▸ About this exercise
Output exactly the lines below, starting with the line that has "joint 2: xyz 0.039" and going on through the line that has "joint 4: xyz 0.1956", both included, and no other lines.

▸ Items from a data source
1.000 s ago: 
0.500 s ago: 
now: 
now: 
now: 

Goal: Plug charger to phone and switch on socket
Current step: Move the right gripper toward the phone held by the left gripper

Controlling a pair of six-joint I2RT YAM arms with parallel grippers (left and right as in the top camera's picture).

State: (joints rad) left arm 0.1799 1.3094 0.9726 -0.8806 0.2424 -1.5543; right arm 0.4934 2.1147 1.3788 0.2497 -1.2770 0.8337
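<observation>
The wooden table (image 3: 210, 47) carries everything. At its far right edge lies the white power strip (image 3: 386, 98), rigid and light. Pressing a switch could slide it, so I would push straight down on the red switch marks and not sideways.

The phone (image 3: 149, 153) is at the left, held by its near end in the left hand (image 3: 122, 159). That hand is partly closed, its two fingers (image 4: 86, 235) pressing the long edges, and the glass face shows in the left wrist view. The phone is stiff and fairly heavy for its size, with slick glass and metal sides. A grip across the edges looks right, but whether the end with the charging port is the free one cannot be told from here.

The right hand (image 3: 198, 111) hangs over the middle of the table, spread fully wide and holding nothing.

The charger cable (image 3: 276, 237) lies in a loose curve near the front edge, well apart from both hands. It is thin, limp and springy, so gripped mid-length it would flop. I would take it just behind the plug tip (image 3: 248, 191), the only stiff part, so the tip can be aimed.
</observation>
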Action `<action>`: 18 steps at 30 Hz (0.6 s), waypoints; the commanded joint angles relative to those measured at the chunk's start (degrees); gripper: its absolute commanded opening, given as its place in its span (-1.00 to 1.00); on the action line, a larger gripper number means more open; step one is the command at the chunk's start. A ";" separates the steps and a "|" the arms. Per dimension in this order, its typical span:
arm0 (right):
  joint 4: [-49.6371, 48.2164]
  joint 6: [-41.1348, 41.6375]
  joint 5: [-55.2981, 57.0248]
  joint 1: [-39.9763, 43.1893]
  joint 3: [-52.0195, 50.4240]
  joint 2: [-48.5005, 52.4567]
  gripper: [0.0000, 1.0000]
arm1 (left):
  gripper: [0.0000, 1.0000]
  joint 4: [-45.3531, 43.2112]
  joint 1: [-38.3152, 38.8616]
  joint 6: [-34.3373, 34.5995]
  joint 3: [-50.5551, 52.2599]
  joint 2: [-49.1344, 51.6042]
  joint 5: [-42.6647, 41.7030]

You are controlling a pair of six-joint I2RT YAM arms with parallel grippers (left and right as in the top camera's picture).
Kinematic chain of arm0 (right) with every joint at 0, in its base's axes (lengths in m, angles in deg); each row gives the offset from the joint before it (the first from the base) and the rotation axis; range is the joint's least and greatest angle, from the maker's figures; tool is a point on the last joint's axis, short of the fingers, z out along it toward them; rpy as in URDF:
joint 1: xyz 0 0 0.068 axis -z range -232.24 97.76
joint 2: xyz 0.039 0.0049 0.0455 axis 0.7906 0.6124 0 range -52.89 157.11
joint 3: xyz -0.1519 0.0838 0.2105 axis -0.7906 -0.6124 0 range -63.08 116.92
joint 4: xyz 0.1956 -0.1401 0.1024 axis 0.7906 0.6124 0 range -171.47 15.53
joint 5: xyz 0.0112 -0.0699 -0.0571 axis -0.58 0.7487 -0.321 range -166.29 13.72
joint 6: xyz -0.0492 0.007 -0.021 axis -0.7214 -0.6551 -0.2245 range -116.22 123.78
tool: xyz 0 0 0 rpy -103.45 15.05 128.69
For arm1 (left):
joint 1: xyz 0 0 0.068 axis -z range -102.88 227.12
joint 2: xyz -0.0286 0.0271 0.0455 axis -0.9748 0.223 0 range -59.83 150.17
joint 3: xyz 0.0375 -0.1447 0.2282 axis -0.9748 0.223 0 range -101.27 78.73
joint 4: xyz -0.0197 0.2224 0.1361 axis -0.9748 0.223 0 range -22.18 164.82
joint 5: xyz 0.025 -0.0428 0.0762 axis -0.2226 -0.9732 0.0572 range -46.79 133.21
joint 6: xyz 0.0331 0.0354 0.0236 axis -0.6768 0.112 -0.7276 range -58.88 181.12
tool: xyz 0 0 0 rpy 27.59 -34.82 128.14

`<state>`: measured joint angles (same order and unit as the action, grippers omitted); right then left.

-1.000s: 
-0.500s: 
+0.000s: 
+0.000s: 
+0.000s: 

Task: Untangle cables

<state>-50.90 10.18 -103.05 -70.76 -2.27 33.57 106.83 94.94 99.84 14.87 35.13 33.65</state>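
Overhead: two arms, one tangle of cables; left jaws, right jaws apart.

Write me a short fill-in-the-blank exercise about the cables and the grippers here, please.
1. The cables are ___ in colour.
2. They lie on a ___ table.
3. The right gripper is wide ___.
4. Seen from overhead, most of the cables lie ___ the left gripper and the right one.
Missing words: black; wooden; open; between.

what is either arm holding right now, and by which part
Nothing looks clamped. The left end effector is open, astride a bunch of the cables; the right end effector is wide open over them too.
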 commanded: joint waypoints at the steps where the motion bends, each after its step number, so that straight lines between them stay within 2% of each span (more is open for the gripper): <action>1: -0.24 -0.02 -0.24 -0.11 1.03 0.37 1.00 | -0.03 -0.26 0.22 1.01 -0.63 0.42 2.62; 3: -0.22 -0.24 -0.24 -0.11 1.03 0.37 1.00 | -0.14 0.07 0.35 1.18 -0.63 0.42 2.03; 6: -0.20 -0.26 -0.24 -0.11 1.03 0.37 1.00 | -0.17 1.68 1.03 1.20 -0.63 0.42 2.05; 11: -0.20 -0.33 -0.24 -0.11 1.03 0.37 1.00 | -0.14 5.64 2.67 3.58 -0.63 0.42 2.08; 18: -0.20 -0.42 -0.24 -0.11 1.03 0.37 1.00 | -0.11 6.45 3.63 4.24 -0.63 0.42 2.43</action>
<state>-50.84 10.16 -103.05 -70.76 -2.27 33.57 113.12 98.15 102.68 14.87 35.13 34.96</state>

▸ Response to this task
joint 2: xyz 0.039 0.0049 0.0455 axis 0.7906 0.6124 0 range -52.89 157.11
joint 3: xyz -0.1519 0.0838 0.2105 axis -0.7906 -0.6124 0 range -63.08 116.92
joint 4: xyz 0.1956 -0.1401 0.1024 axis 0.7906 0.6124 0 range -171.47 15.53

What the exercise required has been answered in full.